Real Dashboards: Adding a Component to Display a Histogram of Amino Acid Frequencies

Let’s add one more feature to our PDB dashboard to make it even more informative. We will add a component that displays a histogram of the amino acid frequencies in the loaded PDB structure. This will give users a quick visual overview of the composition of the molecule they are viewing. To do this, we will use Dash’s dcc.Graph component and have it contain a histogram created by Plotly Express based on the amino acid frequencies calculated from the PDB file. This will lead us to adding another row to our layout below the molecule viewer and header information columns.

../_images/pdb-dashboard-layout-with-graph-space.png

PDB dashboard layout with added row for amino acid frequency histogram.

Updated Imports

To implement this feature, we will need to import some additional components from Dash, BioPython, and Plotly Express. Specifically, we will need to import the dcc module from Dash to use the Graph component, the PDBParser class from Biopython to parse the PDB file, and the plotly.express module to create the histogram. Let’s update our imports in the app.py file.

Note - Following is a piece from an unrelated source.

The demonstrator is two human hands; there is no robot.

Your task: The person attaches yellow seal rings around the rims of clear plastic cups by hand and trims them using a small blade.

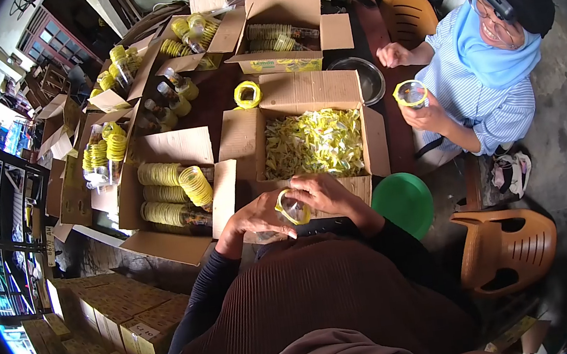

from collections import Counter

import plotly.express as px
from Bio.PDB import PDBList, PDBParser, parse_pdb_header
from dash import Dash, Input, Output, State, callback, dcc, html

Updated Layout

Next, we will update our layout to include a new row for the amino acid frequency histogram. We will use a dbc.Row component to create this new row which will contain a dbc.Col component that will hold the dcc.Graph component for the histogram. This new column will span the full width of the layout (width=12).

dbc.Row([
    dbc.Col([
        dcc.Graph(id='amino-acid-histogram', figure={}, style={'display': 'none'})
    ], width=12)
], className="mt-4"),

Updated Callback Function

Again, since we want to update the content of the new histogram component when the user loads a new PDB structure, we will need to update our callback function to include an additional two outputs for the histogram figure.

@callback(
    [Output('molecule-viewer', 'children'),
    Output('header-info', 'children'),
    Output('amino-acid-histogram', 'figure'),
    Output('amino-acid-histogram', 'style'),
    Output('status-message', 'children')],
    Input('load-button', 'n_clicks'),
    State('pdb-input', 'value'),
    prevent_initial_call=True
)

As you saw in the layout section, we will target the id amino-acid-histogram to update both the content and style of the histogram component.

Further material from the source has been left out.